Wenn die Prozessverantwortung im Sinne des Sicherstellens der Prozesseinhaltung dem Scrum Master übergeben wird, dann mag das auf den ersten Blick naheliegend erscheinen, es stürzt ihn aber in einen tiefen Intra-Rollen-Konflikt. Auf der einen Seite erwartet Scrum von ihm, dass er dem Umsetzungsteam dabei hilft stetig effektiver zu werden, auf der anderen Seite soll er auf die Einhaltung ineffektiver Arbeitsvorgaben dringen? Und wenn der von aussen vorgegebene, unnötig komplizierte Prozess ein Hindernis für die Arbeitsfähigkeit des Teams ist, soll er zeitgleich versuchen ihn abzuschaffen und für seine Einhaltung sorgen? Das kann nicht funktionieren.

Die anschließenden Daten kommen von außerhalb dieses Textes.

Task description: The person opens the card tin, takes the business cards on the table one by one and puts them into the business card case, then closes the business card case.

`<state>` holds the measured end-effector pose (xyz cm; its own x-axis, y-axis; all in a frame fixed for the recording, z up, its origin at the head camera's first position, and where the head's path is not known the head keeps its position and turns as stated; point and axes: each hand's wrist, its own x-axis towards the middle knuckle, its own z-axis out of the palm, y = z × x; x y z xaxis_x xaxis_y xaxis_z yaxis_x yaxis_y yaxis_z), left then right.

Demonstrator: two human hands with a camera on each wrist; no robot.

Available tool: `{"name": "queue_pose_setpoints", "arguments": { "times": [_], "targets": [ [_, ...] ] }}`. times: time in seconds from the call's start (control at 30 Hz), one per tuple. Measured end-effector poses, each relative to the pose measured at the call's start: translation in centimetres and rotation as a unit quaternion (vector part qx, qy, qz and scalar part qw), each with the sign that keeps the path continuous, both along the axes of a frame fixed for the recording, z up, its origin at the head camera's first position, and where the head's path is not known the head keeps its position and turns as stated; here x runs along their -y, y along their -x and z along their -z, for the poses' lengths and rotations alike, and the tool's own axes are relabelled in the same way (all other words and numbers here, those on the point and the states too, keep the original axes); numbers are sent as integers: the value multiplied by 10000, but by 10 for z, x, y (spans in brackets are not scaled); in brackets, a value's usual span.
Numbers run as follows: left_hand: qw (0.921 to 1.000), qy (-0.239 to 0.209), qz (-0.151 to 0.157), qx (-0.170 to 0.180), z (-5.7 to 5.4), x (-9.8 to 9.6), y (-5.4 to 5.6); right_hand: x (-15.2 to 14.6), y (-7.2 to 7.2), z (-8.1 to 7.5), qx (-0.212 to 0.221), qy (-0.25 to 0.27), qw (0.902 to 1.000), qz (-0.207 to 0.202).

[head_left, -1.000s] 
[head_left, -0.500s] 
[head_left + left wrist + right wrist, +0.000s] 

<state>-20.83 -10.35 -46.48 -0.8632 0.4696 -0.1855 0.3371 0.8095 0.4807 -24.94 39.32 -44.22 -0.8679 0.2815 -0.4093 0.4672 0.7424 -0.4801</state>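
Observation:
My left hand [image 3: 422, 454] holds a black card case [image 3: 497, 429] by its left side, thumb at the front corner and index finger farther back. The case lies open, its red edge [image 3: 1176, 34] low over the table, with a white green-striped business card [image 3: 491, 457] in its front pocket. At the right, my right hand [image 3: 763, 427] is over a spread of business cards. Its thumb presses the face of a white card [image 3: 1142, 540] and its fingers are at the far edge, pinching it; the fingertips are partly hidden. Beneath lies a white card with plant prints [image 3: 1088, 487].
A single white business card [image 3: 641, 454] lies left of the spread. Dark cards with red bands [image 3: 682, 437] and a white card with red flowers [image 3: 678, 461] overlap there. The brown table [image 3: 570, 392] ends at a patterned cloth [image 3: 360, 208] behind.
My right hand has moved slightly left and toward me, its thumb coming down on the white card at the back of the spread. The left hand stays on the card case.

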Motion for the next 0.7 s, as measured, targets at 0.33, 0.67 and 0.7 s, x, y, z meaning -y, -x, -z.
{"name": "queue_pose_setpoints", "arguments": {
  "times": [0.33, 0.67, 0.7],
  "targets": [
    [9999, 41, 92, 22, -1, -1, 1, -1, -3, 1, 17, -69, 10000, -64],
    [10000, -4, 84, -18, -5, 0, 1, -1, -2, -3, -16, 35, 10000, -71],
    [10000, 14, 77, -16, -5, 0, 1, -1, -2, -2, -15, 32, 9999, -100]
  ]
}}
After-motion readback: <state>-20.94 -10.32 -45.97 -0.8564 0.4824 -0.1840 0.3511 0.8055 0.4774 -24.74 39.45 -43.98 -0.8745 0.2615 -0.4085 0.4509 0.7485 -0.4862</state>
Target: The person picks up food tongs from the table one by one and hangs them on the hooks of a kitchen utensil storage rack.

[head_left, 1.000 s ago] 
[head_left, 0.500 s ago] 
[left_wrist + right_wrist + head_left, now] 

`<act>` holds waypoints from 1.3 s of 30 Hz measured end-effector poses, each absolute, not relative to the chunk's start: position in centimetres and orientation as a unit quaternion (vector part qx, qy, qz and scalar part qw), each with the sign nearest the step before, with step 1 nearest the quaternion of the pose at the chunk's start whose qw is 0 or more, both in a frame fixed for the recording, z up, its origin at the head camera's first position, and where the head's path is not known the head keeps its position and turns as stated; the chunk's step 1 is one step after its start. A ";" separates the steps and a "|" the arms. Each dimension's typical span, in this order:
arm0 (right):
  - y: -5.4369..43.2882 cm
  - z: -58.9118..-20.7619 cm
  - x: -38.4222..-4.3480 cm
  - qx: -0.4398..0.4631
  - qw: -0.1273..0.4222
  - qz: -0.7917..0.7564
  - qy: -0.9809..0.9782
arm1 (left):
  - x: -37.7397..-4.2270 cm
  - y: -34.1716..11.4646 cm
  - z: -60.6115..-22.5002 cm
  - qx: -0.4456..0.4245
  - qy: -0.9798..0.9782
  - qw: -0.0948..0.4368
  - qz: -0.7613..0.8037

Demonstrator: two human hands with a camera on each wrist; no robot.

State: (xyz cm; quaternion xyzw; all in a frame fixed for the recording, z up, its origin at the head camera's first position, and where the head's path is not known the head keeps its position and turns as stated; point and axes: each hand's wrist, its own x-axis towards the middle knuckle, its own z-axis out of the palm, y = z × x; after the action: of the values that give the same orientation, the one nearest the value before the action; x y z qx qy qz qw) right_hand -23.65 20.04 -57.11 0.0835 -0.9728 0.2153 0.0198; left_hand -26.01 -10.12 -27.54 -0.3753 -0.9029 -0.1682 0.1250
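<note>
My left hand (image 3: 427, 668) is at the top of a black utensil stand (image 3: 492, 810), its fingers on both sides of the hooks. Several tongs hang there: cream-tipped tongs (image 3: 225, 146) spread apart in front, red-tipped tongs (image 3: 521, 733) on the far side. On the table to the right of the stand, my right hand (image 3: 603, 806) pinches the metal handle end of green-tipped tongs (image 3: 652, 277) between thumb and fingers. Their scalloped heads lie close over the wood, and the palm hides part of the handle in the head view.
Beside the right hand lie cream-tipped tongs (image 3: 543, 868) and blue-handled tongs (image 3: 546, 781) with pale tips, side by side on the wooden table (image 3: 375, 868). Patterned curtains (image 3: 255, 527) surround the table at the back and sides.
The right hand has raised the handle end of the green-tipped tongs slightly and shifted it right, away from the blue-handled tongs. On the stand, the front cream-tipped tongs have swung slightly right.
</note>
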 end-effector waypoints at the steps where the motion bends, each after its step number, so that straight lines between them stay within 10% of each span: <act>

Genau umgekehrt ist es mit dem Umsetzungsteam, bei dem es auf den ersten Blick sinnvoll erscheinen mag es vom Prozessmanagement zu entlasten, damit es "richtige Arbeit" machen kann. Weit gefehlt. Damit würde es nicht nur aufhören crossfunktional zu sein, es wäre auch nicht mehr in der Lage Prognosen oder Commitments für die Sprints abzugeben, da es diese aufgrund der Abhängigkeit zu den externen Prozessverantwortlichen nicht mehr selbst vervollständigen und beenden könnte. Eine der Grundvoraussetzungen von Scrum, die Lieferfähigkeit des Umsetzungsteams, wäre ausgehebelt.

Aus alldem ergibt sich in Scrum folgende Verteilung in der Prozessverantwortlichkeit: der Scrum Master ist verantwortlich für den Scrum-Prozess, das Umsetzungsteam für den Arbeitsprozess. Alle sonstigen Prozessvorgaben (sofern deren Einhaltung eine Voraussetzung für die Lieferfähigkeit des Umsetzungsteams ist) fallen ebenfalls in dessen Verantwortung, wobei es die Aufgabe des Scrum Masters ist so auf das Team und die umgebende Organisation einzuwirken, dass an dieser Stelle Bürokratie und Ineffizienz nicht entstehen können.

Glücklich schätzen kann sich dagegen der Product Owner, an dem die Prozesse weitgehend vorbeigehen. Die einzige grosse Ausnahme davon liegt vor wenn es einen vorgelagerten Anforderungsprozess gibt, was aber nochmal ein Thema für sich ist.